Using ChatGPT in education

In recent years, educational technology has been identified as a promising strategy to improve the quality of learning (Fung & Fung, 2020; Yan et al., 2021). Conversational chatbots have been increasingly used in various educational domains, including special education, peer dialogues, digital tutors, language learning, and programming (Benotti et al., 2017; Su & Yang, 2023; Yang et al., 2024). Numerous studies have confirmed the effectiveness of chatbot-based systems, such as their positive impact on learners’ affective status and ability to improve specific aspects of writing performance (vocabulary size) (Adiguzel et al., 2023; Han et al., 2023).
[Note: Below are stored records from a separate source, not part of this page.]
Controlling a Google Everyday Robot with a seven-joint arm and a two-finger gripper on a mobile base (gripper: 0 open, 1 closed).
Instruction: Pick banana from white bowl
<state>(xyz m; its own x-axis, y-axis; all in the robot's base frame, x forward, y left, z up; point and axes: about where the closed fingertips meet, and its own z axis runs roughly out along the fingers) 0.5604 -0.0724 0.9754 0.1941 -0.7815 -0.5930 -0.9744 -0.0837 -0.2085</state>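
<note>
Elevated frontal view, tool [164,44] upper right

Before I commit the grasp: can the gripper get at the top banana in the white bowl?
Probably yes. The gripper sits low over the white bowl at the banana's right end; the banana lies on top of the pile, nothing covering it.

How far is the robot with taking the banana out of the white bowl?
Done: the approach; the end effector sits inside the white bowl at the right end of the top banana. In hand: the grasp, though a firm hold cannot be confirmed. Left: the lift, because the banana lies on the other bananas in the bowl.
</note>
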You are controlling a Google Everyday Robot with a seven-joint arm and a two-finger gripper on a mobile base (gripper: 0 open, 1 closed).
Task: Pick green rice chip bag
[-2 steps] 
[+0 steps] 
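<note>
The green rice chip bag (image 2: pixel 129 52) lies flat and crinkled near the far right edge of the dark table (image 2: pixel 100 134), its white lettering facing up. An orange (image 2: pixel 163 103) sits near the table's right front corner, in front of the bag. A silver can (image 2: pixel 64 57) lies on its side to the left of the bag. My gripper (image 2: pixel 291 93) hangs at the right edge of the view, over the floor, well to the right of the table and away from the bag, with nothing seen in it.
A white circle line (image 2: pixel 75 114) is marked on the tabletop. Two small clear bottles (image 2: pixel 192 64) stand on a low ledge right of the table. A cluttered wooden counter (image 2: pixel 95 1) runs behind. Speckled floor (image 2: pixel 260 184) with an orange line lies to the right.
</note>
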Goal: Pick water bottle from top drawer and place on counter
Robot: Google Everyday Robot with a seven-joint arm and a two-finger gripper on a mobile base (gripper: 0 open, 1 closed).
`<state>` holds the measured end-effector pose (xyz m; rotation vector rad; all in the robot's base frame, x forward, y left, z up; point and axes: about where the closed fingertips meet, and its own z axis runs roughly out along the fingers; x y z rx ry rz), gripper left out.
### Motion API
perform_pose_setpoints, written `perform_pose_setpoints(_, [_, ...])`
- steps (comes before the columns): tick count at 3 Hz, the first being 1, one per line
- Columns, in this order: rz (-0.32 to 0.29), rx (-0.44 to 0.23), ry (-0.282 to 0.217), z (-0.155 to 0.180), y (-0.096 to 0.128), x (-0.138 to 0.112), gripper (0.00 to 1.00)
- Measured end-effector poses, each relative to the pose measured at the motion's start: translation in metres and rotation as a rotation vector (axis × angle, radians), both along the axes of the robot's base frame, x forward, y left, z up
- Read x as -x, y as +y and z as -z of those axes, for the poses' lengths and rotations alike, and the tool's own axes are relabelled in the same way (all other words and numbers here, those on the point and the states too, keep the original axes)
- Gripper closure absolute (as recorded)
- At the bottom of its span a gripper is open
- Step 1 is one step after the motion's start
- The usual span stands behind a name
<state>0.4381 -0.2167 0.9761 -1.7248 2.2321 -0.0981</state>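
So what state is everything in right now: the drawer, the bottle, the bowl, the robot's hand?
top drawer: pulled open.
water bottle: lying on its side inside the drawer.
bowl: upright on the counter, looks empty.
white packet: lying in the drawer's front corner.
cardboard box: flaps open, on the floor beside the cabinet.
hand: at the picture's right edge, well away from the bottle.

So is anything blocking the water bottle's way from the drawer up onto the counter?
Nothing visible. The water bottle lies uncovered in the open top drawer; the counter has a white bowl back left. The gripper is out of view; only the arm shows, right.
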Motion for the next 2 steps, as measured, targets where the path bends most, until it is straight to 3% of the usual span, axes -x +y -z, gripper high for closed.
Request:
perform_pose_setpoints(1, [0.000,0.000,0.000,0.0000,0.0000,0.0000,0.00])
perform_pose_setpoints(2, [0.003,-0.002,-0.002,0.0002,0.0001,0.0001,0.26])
ChatGPT is a new generative chatbot built based on large-scale language models released by OpenAI in November 2022 (N/A, 2022). Its ability to respond rapidly, in multiple languages, smartly (functionally), and in a human-like style (Ray, 2023) has attracted the attention of researchers and the public. Recent studies have explored the potential and strength of using ChatGPT in education, such as enhancing creativity and critical thinking (Shidiq, 2023; Yang et al., 2024), empowering learners in education (Kasneci et al., 2023), fostering student engagement through authentic writing (Adiguzel et al., 2023) and gradually building competency until the student achieves an acceptable level of mastery (Kim et al., 2022). This study developed a ChatGPT-enabled writing system to assist secondary school students in learning to write Chinese and English compositions.

Language learning tools

Table 1 shows the popular language learning tools. The Grammar and Syntax-Based Pattern Finder, GRASP (Chen et al., 2013), is a tool that analyzes learners’ test scores and compares their progress in four lexical categories. It improved learners’ proficiency and encouraged integrating varied lexical forms, such as verbs and prepositions. Duolingo (Duolingo, 2023; Naismith et al., 2023) helps learners practice and improve their real-world conversation skills with characters (i.e., virtual tutors). Quizlet's AI-powered Learning Assistant (Quizlet, 2020) is designed to make the study more streamlined and assist learners in promoting better memory recall. However, these tools only focus on one learning aspect, that is, vocabulary, conversation skills, or memory.

Table 1.

The comparisons of different learning tools for writing.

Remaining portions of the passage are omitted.